Milton Friedman, How can we benefit from the promise of government while avoiding the threat to freedom?

Two broad principles embodied in our Constitution give an answer that has preserved our freedom so far, though they have been violated repeatedly in practice while proclaimed as precept.

First, the scope of government must be limited. Its major function must be to protect our freedom both from the enemies outside our gates and from our fellow-citizens: to preserve law and order, to enforce private contracts, to foster competitive markets. Beyond this major function, government may enable us at times to accomplish jointly what we would find it more difficult or expensive to accomplish severally. However, any such use of government is fraught with danger. We should not and cannot avoid using government in this way. But there should be a clear and large balance of advantages before we do. By relying primarily on voluntary co-operation and private enterprise, in both economic and other activities, we can insure that the private sector is a check on the powers of the governmental sector and an effective protection of freedom of speech, of religion, and of thought.

The second broad principle is that government power must be dispersed. If government is to exercise power, better in the county than in the state, better in the state than in Washington. If I do not like what my local community does, be it in sewage disposal, or zoning, or schools, I can move to another local community, and though few may take this step, the mere possibility acts as a check.

If I do not like what my state does, I can move to another. If I do not like what Washington imposes, I have few alternatives in this world of jealous nations.

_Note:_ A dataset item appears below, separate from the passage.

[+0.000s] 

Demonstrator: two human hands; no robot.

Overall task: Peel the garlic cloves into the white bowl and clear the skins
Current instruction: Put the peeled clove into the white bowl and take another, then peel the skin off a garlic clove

The very difficulty of avoiding the enactments of the federal government is of course the great attraction of centralization to many of its proponents. It will enable them more effectively, they believe, to legislate programs that—as they see it—are in the interest of the public, whether it be the transfer of income from the rich to the poor or from private to governmental purposes. They are in a sense right. But this coin has two sides. The power to do good is also the power to do harm; those who control the power today may not tomorrow; and, more important, what one man regards as good, another may regard as harm. The great tragedy of the drive to centralization, as of the drive to extend the scope of government in general, is that it is mostly led by men of good will who will be the first to rue its consequences.